By the time I was eleven, my Irish Nana and I had formed a book club of sorts. On a timetable only known to herself, Nana would grab her blackthorn walking stick and steam down to the local Woolworth’s. There, she would buy the latest Barbara Cartland romance, hurry home to read it accompanied by viciously strong wine, (Wild Irish Rose, if you’re wondering) and then pass the book on to me. Though I was not particularly interested in real boys yet, I was very interested in the gentlemen in those stories—daring, bold, and often enraging and unaccountable. After my Barbara Cartland phase, I went on to Georgette Heyer, Jane Austen and so many other gifted authors blessed with the ability to bring the Georgian and Regency eras to life.

I would like nothing more than to time travel back to the Regency (and time travel back to my twenties as long as we’re going somewhere) to take my chances at a ball. Who would take the first? Who would escort me into supper? What sort of meaningful looks would be exchanged? I would hope, having made the trip, to encounter a gentleman who would give me a very hard time. He ought to be vexatious in the extreme, and worth every vexation, to make the journey worthwhile.
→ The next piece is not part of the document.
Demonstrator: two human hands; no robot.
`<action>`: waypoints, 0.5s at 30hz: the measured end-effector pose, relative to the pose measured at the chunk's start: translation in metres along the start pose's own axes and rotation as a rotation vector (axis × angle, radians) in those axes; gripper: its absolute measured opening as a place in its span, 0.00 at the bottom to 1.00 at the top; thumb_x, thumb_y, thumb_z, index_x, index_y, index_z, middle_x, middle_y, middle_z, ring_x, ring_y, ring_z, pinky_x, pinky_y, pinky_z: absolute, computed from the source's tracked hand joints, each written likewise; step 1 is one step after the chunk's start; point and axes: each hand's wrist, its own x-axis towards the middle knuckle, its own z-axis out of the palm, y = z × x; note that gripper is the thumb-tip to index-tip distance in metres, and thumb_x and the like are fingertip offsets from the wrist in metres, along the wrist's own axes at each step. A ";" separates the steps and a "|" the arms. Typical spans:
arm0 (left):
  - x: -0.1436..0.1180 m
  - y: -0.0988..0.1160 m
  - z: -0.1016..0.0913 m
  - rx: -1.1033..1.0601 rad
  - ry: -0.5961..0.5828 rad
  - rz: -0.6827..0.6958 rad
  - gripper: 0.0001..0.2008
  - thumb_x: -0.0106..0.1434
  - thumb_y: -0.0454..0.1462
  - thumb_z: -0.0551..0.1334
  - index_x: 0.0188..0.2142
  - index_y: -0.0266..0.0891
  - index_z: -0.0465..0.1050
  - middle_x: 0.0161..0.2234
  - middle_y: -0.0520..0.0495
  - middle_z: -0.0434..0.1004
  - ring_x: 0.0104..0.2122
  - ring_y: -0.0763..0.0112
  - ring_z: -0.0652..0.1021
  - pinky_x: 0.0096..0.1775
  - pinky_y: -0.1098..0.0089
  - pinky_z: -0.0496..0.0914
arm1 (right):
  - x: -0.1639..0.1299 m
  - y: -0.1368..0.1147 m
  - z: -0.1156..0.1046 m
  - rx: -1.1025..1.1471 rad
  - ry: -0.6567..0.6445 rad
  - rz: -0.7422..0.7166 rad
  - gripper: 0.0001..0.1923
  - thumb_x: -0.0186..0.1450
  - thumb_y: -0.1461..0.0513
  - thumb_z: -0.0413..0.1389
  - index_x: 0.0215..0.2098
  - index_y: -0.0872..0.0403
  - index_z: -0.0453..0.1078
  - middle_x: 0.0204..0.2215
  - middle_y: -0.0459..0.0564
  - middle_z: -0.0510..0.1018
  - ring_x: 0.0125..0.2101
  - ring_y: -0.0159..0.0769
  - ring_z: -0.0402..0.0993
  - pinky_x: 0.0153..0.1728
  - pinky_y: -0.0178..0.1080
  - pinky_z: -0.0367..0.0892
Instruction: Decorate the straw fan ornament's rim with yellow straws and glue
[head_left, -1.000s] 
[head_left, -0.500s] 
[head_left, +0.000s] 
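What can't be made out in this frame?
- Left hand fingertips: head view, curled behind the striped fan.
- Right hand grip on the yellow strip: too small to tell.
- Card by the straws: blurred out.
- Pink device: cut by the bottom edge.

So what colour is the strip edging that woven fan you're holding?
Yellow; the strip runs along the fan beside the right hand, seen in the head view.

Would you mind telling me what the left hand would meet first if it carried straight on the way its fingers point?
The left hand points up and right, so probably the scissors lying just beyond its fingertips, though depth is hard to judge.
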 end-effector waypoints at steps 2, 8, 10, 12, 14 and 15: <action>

I most likely won’t be able to work out the time travel gambit, so I will content myself with writing stories of adventure and romance in my beloved time period. There are lives to be created, marvelous gowns to wear, jewels to don, instant attractions that inevitably come with a difficulty, and hearts to break before putting them back together again. In traditional Regency fashion, my stories are clean—the action happens in a drawing room, rather than a bedroom.

As I muse over what will happen next to my H and h, and wish I were there with them, I will occasionally remind myself that it’s also nice to have a microwave, Netflix, cheese popcorn, and steaming hot showers.